> [TASK OBJECTIVE]: The line containing "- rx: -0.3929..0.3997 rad" marks the end, so write out exactly every line from the top of the entries below through that one.

[SUPPLIED MATERIAL — start]

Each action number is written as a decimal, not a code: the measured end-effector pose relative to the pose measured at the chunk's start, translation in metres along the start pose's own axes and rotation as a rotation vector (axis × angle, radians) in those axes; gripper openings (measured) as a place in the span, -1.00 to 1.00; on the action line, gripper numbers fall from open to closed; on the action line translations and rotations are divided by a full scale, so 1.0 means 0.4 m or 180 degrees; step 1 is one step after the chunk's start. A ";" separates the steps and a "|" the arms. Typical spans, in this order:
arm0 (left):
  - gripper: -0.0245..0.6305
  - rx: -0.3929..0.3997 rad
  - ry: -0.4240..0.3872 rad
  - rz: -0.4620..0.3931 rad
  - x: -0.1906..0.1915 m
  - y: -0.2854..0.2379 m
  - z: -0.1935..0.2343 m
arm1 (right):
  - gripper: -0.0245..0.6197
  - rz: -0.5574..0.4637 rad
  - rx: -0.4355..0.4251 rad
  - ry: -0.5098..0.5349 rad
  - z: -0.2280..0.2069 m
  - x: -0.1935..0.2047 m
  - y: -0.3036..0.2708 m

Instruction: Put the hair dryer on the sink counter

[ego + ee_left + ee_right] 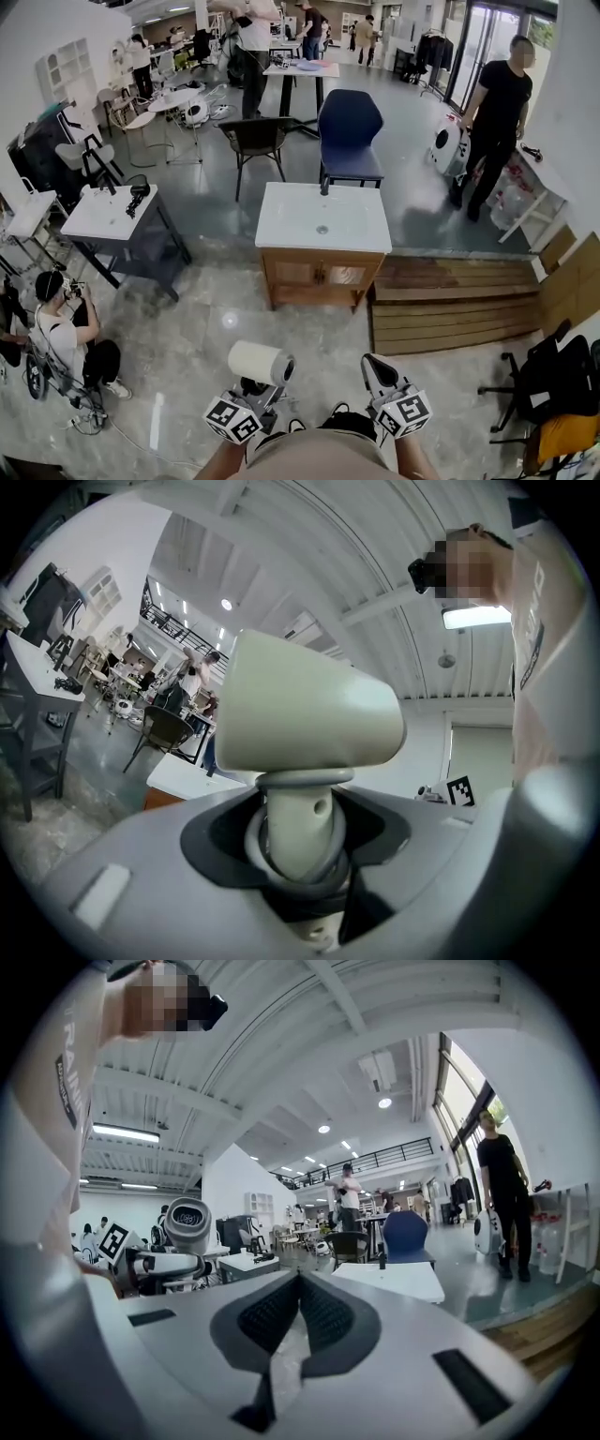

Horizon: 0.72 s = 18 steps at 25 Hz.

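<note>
Near the bottom of the head view, the left gripper (251,392) is clamped on the handle of the white hair dryer (261,362), whose barrel sits above the jaws. It is held in the air, well apart from the white-topped sink counter (291,223) ahead. Beside it, the right gripper (373,366) has its jaws pressed together with nothing between them

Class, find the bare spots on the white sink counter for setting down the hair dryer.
The sink counter is bare left and right of the drain, up to both side edges. Only the back middle is taken, by the faucet.
</note>
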<state>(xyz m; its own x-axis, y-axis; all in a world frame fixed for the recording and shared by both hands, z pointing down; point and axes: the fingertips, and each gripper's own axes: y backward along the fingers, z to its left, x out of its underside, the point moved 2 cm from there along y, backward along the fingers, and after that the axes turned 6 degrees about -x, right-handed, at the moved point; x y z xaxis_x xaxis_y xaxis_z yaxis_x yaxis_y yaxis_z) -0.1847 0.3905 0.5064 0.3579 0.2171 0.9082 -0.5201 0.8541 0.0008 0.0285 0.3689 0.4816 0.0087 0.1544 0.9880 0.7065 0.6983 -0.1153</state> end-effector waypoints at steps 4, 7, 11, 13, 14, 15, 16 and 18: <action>-0.26 0.0010 0.0094 -0.0019 -0.010 -0.017 0.006 | -0.91 -0.0041 -0.0027 -0.0024 -0.025 -0.009 -0.019; -0.26 0.0006 0.0038 -0.0049 -0.012 -0.044 -0.003 | -0.91 -0.0100 -0.0057 -0.0076 -0.056 -0.015 -0.020; -0.26 -0.0142 -0.0048 -0.0079 -0.035 -0.096 -0.009 | -0.91 -0.0116 -0.0107 0.0058 -0.108 -0.046 -0.042; -0.26 -0.0173 -0.0091 -0.0088 -0.040 -0.128 -0.012 | -0.91 -0.0112 -0.0169 0.0142 -0.134 -0.056 -0.050; -0.26 -0.0165 -0.0102 -0.0097 -0.039 -0.147 -0.016 | -0.91 -0.0109 -0.0194 0.0177 -0.148 -0.060 -0.052; -0.26 -0.0163 -0.0105 -0.0104 -0.038 -0.167 -0.020 | -0.91 -0.0109 -0.0213 0.0197 -0.164 -0.063 -0.052; -0.26 -0.0175 -0.0105 -0.0113 -0.039 -0.186 -0.025 | -0.91 -0.0119 -0.0229 0.0195 -0.182 -0.064 -0.051; -0.26 -0.0190 -0.0114 -0.0136 -0.039 -0.223 -0.036 | -0.91 -0.0146 -0.0257 0.0167 -0.218 -0.068 -0.049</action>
<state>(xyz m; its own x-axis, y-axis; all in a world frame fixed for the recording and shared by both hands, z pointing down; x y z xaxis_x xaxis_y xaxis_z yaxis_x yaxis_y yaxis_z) -0.1326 0.3179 0.4862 0.3502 0.1638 0.9222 -0.4574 0.8891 0.0157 0.0763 0.2900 0.4660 0.0105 0.0852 0.9963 0.7616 0.6449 -0.0632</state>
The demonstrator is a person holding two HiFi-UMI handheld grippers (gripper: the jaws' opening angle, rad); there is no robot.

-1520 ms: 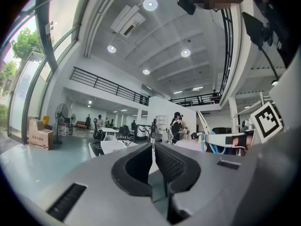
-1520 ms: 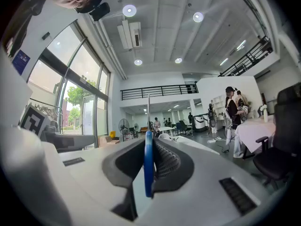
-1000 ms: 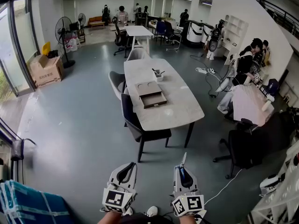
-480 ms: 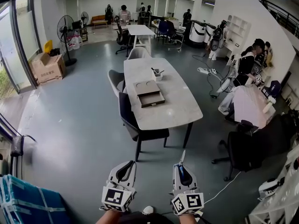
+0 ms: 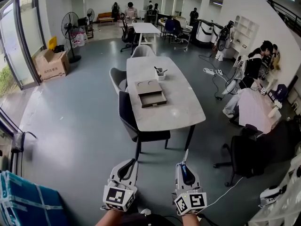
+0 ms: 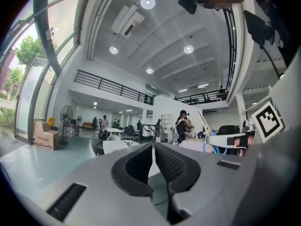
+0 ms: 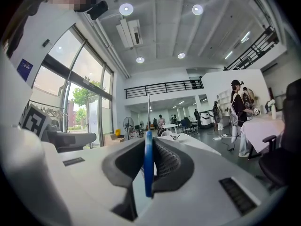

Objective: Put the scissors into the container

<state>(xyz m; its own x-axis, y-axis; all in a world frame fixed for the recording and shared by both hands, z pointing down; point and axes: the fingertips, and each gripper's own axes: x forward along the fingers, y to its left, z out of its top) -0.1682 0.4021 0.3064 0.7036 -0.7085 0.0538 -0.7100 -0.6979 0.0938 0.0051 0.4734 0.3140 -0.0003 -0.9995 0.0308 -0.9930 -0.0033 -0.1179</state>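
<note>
Scissors (image 5: 186, 156) still clamped in right tool (image 5: 184, 165); table (image 5: 183, 112) view barely shifted.

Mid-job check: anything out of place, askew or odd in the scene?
Nothing is spilled or damaged. One thing stands out: the flat brown box on the table has what looks like its drawer pulled out. The scissors sit edge-on in the right gripper, blades poking forward past the jaws.
</note>
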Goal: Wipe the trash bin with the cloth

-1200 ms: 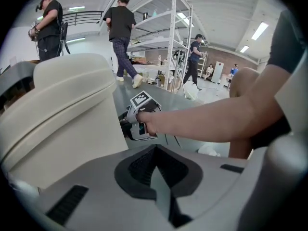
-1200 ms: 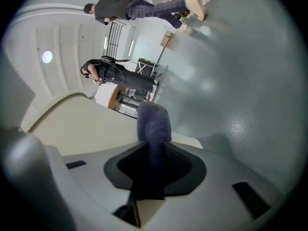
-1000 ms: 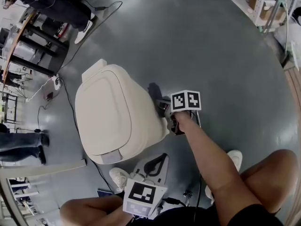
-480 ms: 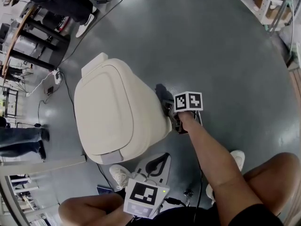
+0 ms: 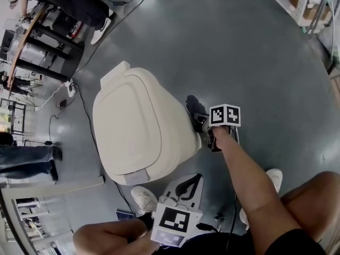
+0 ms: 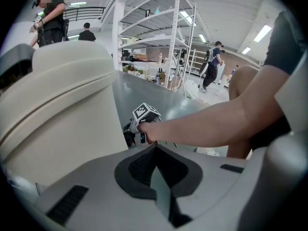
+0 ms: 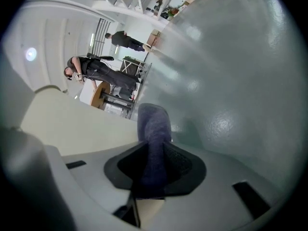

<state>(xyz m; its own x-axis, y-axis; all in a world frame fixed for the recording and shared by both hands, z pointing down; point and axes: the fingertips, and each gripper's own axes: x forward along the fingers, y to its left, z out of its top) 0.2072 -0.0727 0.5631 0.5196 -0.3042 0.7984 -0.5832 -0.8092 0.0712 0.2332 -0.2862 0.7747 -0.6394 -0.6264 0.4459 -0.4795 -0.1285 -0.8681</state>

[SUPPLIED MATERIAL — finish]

> [RESPONSE TO THE TASK]:
Each action number is written as a decimal, not a code: the measured end-effector pose relative to the pose measured at the chunk's start, translation in metres along the start pose's own axes and rotation as a rotation vector (axis × angle, radians) in those axes; gripper openings (measured) as a place in the span, -1.00 to 1.00; on the action line, gripper numbers fall from open to closed; on the action line translations and rotations are divided by a full scale, so 1.0 means 0.4 m or 180 degrees; step 1 is one step after the chunk's start. A ";" separates the steps and a "|" the arms. Typical spans, in this order:
arm0 (left):
  - gripper: -0.0245..0.6305
  - rx: -0.3929..0.3997 rad

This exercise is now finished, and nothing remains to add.